◆ YOUR INSTRUCTIONS:
Repeat each entry exactly and drop the pictures.

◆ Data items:
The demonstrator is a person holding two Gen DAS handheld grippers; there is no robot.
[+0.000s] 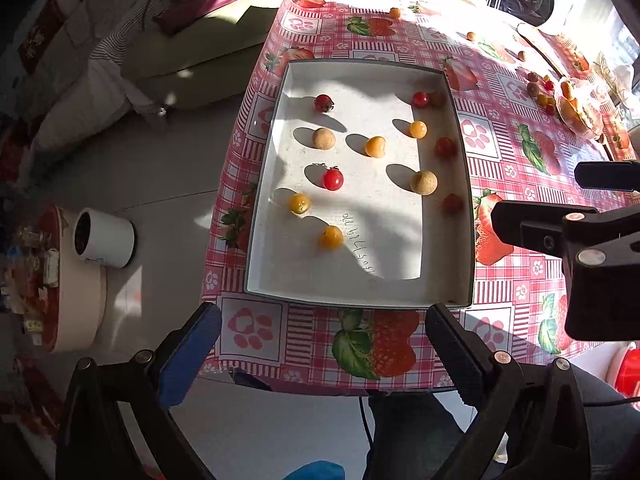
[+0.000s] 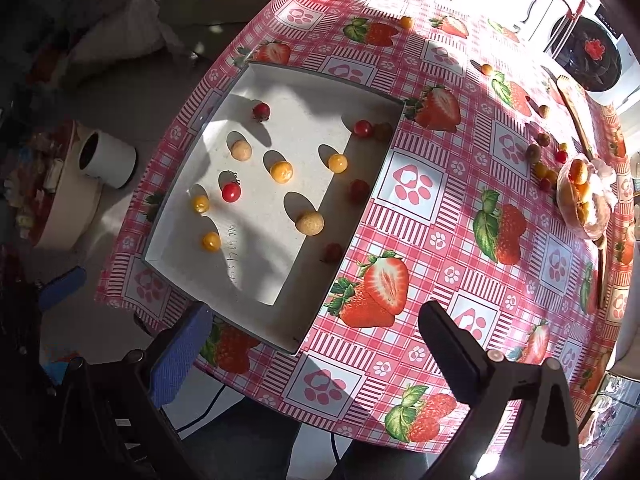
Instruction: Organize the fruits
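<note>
A white tray (image 1: 460, 184) is lying on the table (image 1: 500, 280), holding scattered red cherry tomatoes (image 1: 333, 179), yellow cherry tomatoes (image 1: 299, 203) and tan round fruits (image 1: 423, 182). The left gripper (image 1: 322, 344) and right gripper (image 2: 316, 344) are hovering at the near table edge, jaws spread wide and holding nothing. More small fruits (image 2: 538, 152) are lying well apart beside a bagged heap (image 2: 582, 196) at the far right.
</note>
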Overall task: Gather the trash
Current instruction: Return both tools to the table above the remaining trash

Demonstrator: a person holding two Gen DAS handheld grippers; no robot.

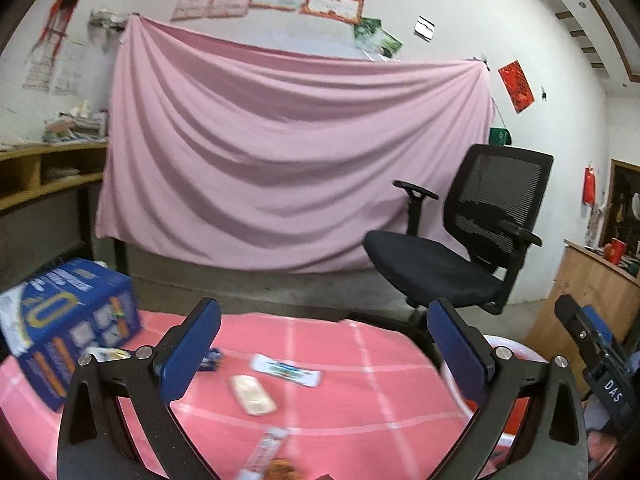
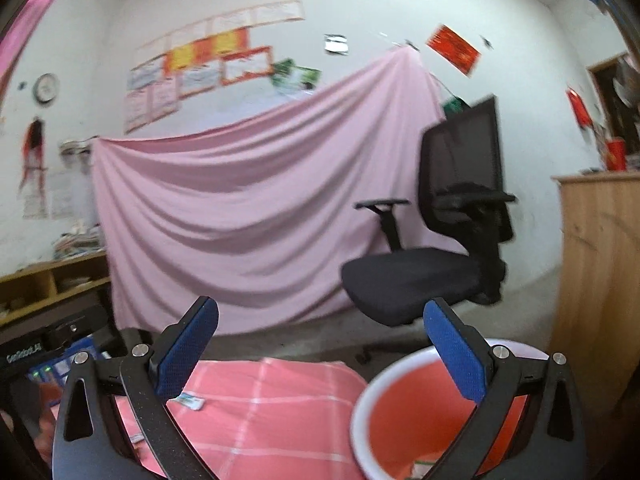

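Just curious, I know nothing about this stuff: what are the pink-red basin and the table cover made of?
Basin: probably plastic; smooth, slightly glossy wall with a pale rim. Table cover: looks like woven cloth; matte pink with white check lines, edge draping softly.

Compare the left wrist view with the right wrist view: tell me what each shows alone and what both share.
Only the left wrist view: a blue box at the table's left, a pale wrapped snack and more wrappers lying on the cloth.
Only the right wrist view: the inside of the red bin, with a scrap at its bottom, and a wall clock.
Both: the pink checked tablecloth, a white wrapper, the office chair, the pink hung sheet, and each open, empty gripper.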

◆ REPLY:
The demonstrator is a person holding two Gen DAS handheld grippers; there is no robot.
[+0.000s] 
[+0.000s] 
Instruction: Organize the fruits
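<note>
A white tray (image 1: 460, 184) is lying on the table (image 1: 500, 280), holding scattered red cherry tomatoes (image 1: 333, 179), yellow cherry tomatoes (image 1: 299, 203) and tan round fruits (image 1: 423, 182). The left gripper (image 1: 322, 344) and right gripper (image 2: 316, 344) are hovering at the near table edge, jaws spread wide and holding nothing. More small fruits (image 2: 538, 152) are lying well apart beside a bagged heap (image 2: 582, 196) at the far right.
</note>
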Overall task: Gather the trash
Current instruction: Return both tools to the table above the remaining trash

Demonstrator: a person holding two Gen DAS handheld grippers; no robot.


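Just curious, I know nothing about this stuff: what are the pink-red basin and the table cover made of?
Basin: probably plastic; smooth, slightly glossy wall with a pale rim. Table cover: looks like woven cloth; matte pink with white check lines, edge draping softly.

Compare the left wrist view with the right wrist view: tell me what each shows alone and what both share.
Only the left wrist view: a blue box at the table's left, a pale wrapped snack and more wrappers lying on the cloth.
Only the right wrist view: the inside of the red bin, with a scrap at its bottom, and a wall clock.
Both: the pink checked tablecloth, a white wrapper, the office chair, the pink hung sheet, and each open, empty gripper.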

What came before is the finished answer.